From by Emily Frost:
When he turned 25, Ronald Stewart made what he describes as a "bizarre decision." He left his home and career as a lawyer in England to found York Prep, a new private school in New York City, with his wife, Jayme.

The massive pivot in his life is still something at which he marvels, never regretting the choice to give up defending "ruthless clients" for educating young people.

Forty-five years later, Stewart, 70, still heads the school and doesn't have plans to step down anytime soon. Though he looks back on the mistakes of his early years as headmaster with mild chagrin — like taking a class to the Guggenheim only to realize it's closed on Mondays — he's proud of the school's longevity and consistency.

"We are blessed that we’ve stayed the same," Stewart said.

Today, the school has 350 students and costs between $42,000 and $43,000 a year and $12,000 extra for special education. When the Stewarts started the 6-12 school, they decided to track students according to their performance in each subject. A student might be in a high-level math class and a lower-level English class, or vice versa, for example.

The system worked because though it wasn't "chic" at the time, it "was popular among the students," Stewart said.

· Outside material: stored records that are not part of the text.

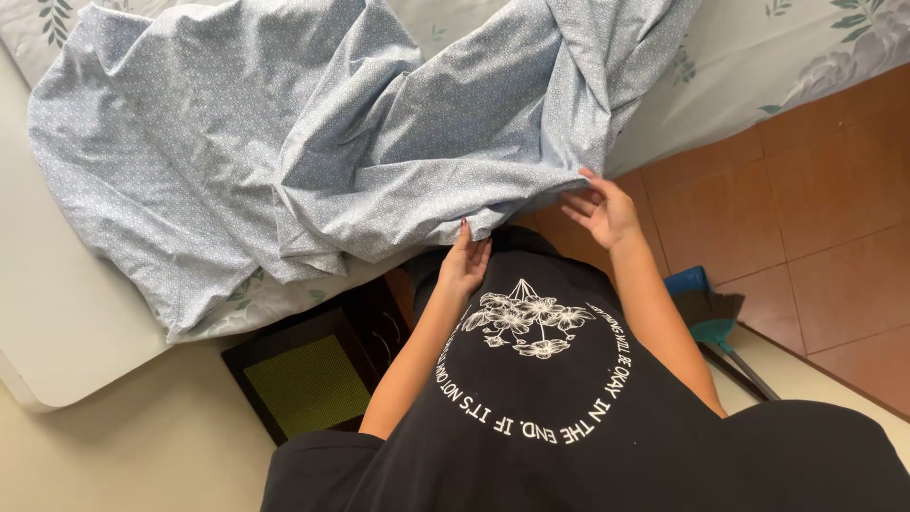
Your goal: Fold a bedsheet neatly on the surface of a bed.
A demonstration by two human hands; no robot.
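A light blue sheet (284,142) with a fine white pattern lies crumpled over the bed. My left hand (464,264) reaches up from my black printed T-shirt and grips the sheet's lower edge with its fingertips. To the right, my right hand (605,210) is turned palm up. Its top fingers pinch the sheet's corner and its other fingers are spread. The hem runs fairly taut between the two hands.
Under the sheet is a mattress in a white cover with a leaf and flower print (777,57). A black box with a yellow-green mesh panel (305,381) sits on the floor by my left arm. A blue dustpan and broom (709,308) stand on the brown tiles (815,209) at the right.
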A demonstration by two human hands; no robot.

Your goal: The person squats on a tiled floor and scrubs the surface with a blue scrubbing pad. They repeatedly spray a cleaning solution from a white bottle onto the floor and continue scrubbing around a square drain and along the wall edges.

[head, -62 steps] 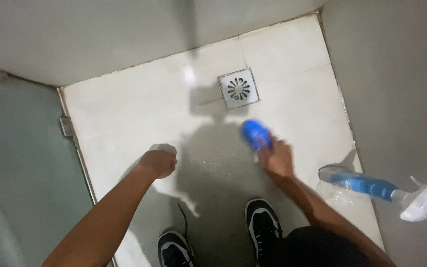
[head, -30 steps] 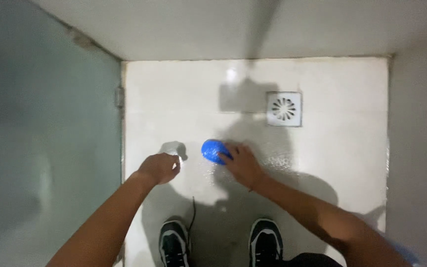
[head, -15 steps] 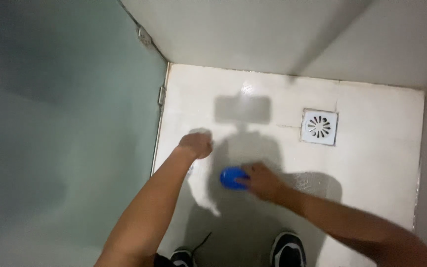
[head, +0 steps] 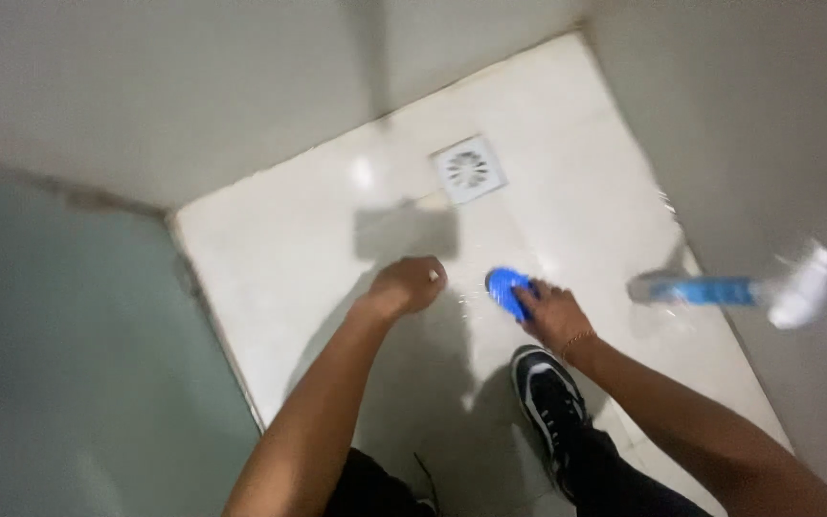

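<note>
Right hand (head: 555, 316) gripping blue scrubber (head: 506, 286) on wet floor tile (head: 289, 249); left hand (head: 407, 284) fisted, contents indiscernible.

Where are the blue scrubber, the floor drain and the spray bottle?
blue scrubber (head: 507, 287), head view, its blue top left of the fingers.
floor drain (head: 469, 169), head view, centre of the grate.
spray bottle (head: 710, 290), head view, its blue middle.

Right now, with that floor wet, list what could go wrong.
1. The white tile floor looks wet and glossy around the black shoe; a slip seems possible while crouched.
2. The spray bottle lies on its side near the wall; it might leak or get kicked.
3. The right hand presses the blue scrubber on slick tile, so it could skid toward the drain.
</note>
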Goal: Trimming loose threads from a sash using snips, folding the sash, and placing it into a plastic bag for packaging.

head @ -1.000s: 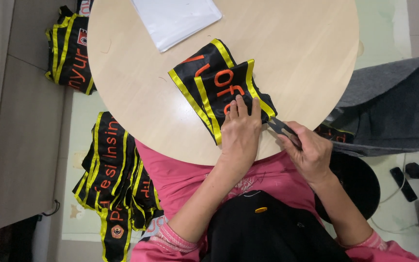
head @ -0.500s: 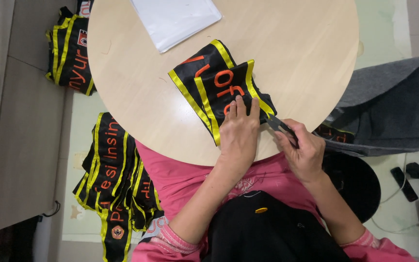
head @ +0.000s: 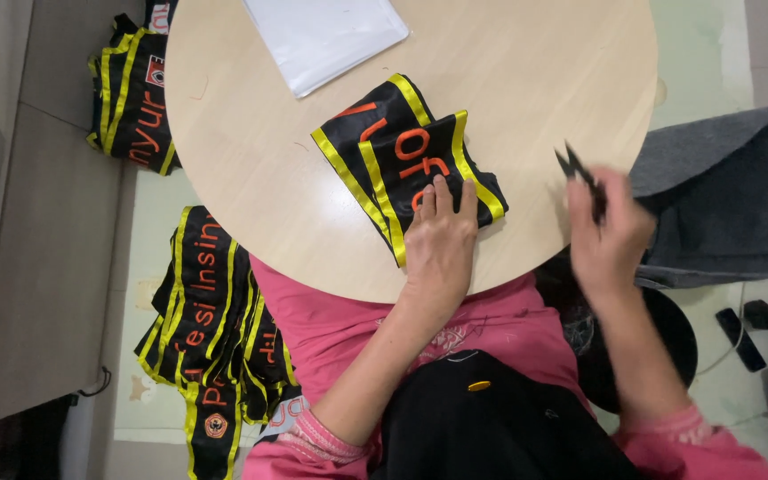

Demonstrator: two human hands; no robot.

Students were motivated by knowing they could succeed within their level, he added.

As a result, a mix of students with different abilities were attracted to York Prep, Stewart said.

DNAinfo New York sat down with Stewart to find out more about why he believes a small, inclusive school is the best education model.

York Prep describes itself as "intimate" in its marketing materials. What does that mean?

We try to say good morning to every student. There is a sort of family atmosphere, I hope. Teachers are like big uncles. I strive to be down to earth.

We have a school psychologist and a school social worker. The therapist meets with every class every week. She meets them as a class of 15 to talk about peer relations. Part of the goal is to prevent bullying. But it also is to [teach them] empathy and that they should cover each other’s backs.

The reality is that at large schools students are looked at more as a resume than as who they are. At a small school, you can get to know each student individually. Each has qualities and challenges.